→ The task:
Lines that include the string "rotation" are the ones to copy from the entries below.
====
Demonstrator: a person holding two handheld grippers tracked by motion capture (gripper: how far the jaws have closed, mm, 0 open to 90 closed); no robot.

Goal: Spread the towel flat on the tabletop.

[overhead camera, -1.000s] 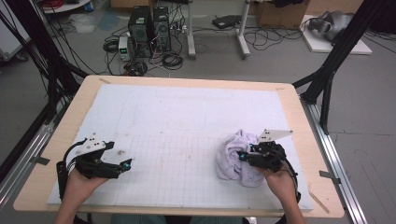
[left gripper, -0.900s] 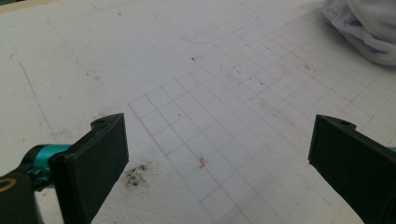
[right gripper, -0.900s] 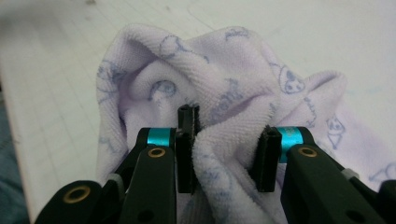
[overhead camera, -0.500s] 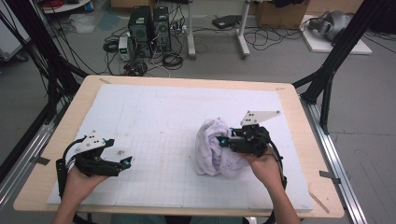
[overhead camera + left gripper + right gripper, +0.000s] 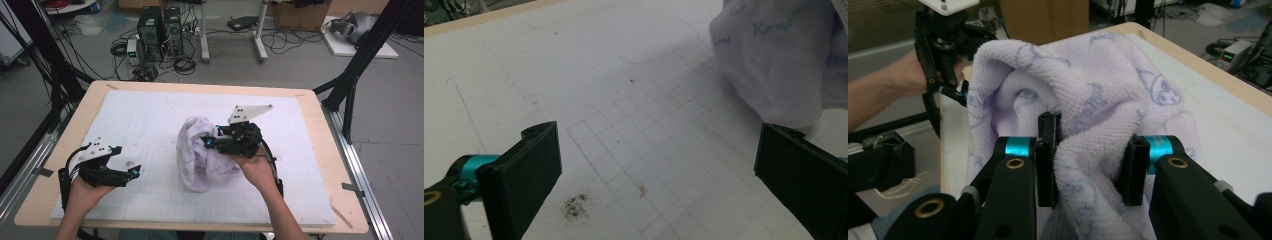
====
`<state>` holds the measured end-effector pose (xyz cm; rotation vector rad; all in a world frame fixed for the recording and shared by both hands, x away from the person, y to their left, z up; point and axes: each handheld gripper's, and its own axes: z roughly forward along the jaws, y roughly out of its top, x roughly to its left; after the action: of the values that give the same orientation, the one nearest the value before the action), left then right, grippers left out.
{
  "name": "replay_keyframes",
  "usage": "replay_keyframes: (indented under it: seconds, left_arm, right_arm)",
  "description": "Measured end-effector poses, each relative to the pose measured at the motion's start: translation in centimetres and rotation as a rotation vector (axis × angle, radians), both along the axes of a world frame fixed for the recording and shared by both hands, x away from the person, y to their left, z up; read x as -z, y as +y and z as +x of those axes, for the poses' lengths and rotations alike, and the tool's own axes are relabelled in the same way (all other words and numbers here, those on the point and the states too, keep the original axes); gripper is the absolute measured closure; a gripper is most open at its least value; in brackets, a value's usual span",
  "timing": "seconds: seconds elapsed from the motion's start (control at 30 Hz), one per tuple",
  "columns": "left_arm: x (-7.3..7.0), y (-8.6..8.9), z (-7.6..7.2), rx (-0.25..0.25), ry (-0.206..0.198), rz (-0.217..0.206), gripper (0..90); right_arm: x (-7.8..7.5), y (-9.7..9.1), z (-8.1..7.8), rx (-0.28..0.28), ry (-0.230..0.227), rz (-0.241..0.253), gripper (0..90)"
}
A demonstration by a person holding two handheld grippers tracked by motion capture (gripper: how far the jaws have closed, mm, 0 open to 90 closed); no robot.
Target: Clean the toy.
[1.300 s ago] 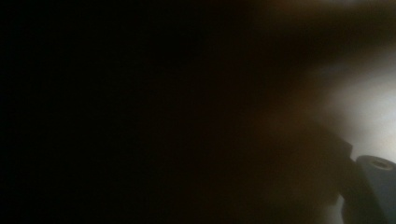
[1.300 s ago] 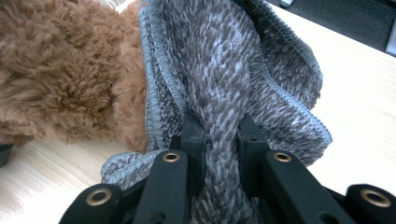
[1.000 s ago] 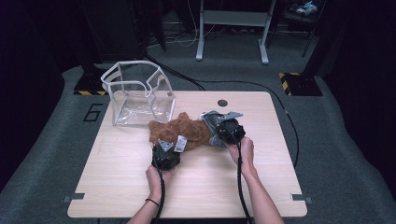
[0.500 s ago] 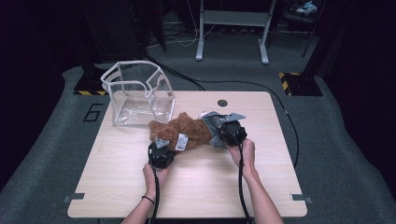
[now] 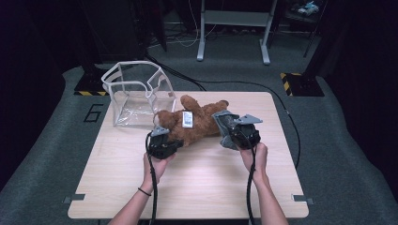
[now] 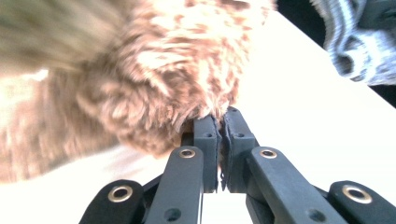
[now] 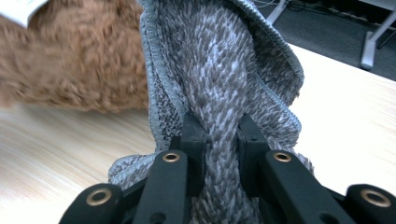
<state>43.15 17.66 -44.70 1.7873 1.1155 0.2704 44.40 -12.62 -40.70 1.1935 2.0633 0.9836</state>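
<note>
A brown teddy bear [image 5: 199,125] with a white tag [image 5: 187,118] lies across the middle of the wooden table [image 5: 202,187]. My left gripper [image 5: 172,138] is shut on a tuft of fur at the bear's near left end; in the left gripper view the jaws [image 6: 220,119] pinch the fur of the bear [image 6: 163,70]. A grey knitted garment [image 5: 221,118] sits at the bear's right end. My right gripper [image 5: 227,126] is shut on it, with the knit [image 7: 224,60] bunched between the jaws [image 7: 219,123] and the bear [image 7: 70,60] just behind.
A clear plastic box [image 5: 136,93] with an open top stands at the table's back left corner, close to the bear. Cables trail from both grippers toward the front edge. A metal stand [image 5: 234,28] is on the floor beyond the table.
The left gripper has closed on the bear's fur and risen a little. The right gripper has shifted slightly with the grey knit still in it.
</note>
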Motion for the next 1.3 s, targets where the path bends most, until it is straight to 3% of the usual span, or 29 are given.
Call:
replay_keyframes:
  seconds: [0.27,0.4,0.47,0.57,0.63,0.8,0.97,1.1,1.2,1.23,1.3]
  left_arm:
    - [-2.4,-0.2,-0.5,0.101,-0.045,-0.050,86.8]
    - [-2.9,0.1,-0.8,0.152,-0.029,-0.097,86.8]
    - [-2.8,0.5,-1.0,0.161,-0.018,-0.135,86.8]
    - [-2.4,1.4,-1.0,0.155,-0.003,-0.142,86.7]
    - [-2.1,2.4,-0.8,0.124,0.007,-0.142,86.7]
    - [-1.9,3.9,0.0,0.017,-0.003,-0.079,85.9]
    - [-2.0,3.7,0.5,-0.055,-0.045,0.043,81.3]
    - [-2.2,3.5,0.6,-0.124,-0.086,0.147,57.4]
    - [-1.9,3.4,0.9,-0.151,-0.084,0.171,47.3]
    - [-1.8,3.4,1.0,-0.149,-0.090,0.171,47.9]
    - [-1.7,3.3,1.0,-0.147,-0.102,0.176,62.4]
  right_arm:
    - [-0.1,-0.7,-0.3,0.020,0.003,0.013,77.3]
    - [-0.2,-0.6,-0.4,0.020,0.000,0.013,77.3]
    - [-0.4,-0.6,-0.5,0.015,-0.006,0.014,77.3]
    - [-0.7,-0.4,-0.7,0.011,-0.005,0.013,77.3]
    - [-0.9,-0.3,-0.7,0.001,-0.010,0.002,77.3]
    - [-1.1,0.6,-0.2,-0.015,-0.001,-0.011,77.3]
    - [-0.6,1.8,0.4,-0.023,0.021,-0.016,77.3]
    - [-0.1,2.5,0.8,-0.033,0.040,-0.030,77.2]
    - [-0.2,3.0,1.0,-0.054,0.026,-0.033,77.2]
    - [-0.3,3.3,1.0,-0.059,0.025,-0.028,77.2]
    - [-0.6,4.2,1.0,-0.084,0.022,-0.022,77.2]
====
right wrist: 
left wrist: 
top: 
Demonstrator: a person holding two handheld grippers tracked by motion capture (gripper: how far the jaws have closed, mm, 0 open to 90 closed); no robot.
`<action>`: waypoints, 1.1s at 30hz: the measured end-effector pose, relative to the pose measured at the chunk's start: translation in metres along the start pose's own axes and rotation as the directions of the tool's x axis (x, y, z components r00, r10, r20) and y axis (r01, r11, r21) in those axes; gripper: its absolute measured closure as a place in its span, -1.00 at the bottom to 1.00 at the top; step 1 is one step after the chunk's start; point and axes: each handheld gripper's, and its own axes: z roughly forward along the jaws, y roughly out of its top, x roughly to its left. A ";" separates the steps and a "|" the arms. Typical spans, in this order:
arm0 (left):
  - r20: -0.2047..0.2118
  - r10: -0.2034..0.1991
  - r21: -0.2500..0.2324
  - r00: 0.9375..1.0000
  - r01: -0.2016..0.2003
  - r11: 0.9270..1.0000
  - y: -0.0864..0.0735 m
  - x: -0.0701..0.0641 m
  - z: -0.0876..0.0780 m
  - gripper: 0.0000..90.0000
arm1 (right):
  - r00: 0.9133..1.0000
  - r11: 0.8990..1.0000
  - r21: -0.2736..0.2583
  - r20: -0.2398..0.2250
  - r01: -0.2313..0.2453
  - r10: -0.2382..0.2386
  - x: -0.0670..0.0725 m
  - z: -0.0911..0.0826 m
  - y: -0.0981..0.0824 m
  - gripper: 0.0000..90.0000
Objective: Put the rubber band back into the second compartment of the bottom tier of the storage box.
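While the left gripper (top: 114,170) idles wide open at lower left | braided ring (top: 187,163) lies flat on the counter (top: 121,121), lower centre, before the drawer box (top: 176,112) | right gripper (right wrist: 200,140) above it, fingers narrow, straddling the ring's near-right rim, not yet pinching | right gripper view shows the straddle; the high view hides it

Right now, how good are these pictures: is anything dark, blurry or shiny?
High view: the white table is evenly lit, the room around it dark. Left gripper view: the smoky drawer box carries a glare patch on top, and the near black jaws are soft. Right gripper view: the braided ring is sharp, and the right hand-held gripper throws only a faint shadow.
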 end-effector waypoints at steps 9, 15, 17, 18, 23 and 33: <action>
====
→ Reply:
`<state>` holds the measured end-effector pose (xyz cm; rotation vector rad; all in a world frame fixed for the recording and shared by both hands, x away from the person, y to their left, z up; point and axes: each handheld gripper's, and its own axes: z roughly forward along the jaws, y roughly out of its top, x roughly to its left; after the action: of the values that give the same orientation, the one nearest the value before the action), left then right, grippers left out.
  "description": "Measured end-effector poses, each relative to the pose measured at the motion's start: translation in centimetres and rotation as a rotation vector (axis × angle, radians), both along the axes of a world frame fixed for the recording and shared by both hands, x away from the person, y to their left, z up; read x as -z, y as +y and z as +x of those axes, for the poses' lengths and rotations alike, and the tool's own axes are relabelled in the same way (all other words and numbers here, those on the point and the states too, keep the original axes); gripper is the absolute measured closure; a gripper is most open at its least value; in brackets, a value's usual span",
`<action>`: waypoints, 1.1s at 30hz: the measured end-effector pose, relative to the pose measured at the chunk's start: translation in metres along the start pose's own axes and rotation as the directions of the tool's x axis (x, y, z components r00, r10, r20) and y axis (r01, r11, r21) in those axes; gripper: its absolute measured closure as a place in its span, -1.00 at the bottom to 1.00 at the top; step 1 is one step after the chunk's start; point and axes: each handheld gripper's, and its own axes: z roughly forward along the jaws, y roughly out of its top, x roughly to its left. A ";" separates the steps and a "|" the arms. Typical spans, in this order:

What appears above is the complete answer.